§ **WHAT TO PRODUCE**:
Which lines come from the start of the listing through the line holding "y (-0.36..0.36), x"? Restate exactly those, both included, minus the pictures.

*** Opening PROVIDED DATA ***

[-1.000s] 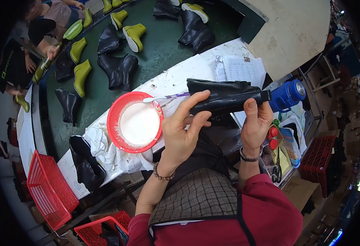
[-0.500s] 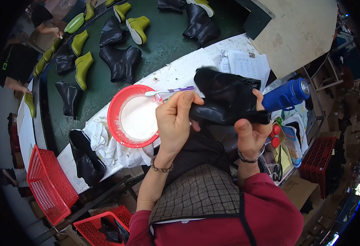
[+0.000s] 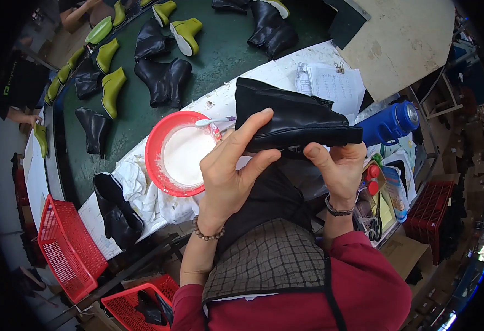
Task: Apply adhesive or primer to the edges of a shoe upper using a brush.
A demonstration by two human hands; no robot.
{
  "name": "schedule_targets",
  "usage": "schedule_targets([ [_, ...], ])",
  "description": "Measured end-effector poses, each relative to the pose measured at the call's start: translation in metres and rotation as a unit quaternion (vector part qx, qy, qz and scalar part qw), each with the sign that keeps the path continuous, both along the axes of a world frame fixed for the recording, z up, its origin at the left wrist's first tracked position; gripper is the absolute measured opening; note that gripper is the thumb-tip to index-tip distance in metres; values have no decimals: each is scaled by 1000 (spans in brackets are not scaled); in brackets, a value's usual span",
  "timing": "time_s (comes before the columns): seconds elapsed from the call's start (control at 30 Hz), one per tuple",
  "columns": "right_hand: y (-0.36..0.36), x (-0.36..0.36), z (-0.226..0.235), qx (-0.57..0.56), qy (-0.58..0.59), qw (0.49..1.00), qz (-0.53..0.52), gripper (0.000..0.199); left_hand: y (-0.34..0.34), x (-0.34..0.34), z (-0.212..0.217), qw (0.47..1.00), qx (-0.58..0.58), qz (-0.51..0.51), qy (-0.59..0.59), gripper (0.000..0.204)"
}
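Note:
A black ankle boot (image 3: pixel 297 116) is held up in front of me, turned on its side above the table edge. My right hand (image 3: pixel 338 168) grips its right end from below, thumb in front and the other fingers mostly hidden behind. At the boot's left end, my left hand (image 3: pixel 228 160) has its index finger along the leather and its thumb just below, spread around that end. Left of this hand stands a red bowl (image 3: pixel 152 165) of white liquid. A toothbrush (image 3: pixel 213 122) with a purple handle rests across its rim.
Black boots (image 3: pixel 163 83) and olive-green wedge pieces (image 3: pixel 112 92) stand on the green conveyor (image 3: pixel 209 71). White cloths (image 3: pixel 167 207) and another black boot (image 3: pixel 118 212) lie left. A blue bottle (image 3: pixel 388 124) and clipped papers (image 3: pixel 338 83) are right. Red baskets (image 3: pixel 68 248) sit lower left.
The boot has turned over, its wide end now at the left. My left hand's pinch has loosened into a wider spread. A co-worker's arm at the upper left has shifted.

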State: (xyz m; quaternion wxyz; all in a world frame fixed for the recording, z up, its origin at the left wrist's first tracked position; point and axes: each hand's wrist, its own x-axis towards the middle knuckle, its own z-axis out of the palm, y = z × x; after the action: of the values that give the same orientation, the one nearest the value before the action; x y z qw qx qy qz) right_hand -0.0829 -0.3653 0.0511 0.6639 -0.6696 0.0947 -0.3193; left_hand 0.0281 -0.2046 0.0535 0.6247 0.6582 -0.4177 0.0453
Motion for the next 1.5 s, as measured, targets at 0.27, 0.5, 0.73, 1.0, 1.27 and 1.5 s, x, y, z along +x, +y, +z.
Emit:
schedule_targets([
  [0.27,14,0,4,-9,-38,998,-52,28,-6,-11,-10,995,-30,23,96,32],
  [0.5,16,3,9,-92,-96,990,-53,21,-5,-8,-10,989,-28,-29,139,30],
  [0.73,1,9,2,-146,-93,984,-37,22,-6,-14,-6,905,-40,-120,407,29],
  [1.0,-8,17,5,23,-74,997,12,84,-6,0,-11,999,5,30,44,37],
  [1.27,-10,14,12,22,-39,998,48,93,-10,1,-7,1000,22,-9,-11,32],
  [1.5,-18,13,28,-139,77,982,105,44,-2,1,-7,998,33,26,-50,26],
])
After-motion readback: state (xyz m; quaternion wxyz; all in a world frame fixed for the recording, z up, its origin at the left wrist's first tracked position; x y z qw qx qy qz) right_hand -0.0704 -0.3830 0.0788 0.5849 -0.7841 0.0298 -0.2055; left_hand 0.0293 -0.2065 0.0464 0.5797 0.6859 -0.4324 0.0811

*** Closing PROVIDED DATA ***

§ **WRITTEN REPLY**:
[-1.000s] 
[-0.500s] 
[+0.000s] 
Task: Apply adhesive or primer to the edges of a shoe upper using a brush.
A demonstration by two human hands; no robot.
{
  "name": "schedule_targets",
  "usage": "schedule_targets([ [_, ...], ])",
  "description": "Measured end-effector poses, each relative to the pose measured at the call's start: translation in metres and rotation as a unit quaternion (vector part qx, qy, qz and scalar part qw), each with the sign that keeps the path continuous, both along the axes of a world frame fixed for the recording, z up, its origin at the left wrist's first tracked position; gripper is the absolute measured opening; note that gripper is the thumb-tip to index-tip distance in metres; values have no decimals: each is scaled by 1000 (spans in brackets are not scaled); in brackets, a value's usual span",
  "timing": "time_s (comes before the columns): seconds elapsed from the call's start (control at 30 Hz), one per tuple",
  "columns": "right_hand: y (-0.36..0.36), x (-0.36..0.36), z (-0.226..0.235), qx (-0.57..0.56), qy (-0.58..0.59), qw (0.49..1.00), qz (-0.53..0.52), gripper (0.000..0.199); left_hand: y (-0.34..0.34), x (-0.34..0.34), z (-0.212..0.217), qw (0.47..1.00), qx (-0.58..0.58), qz (-0.51..0.51), qy (-0.59..0.59), gripper (0.000..0.204)"

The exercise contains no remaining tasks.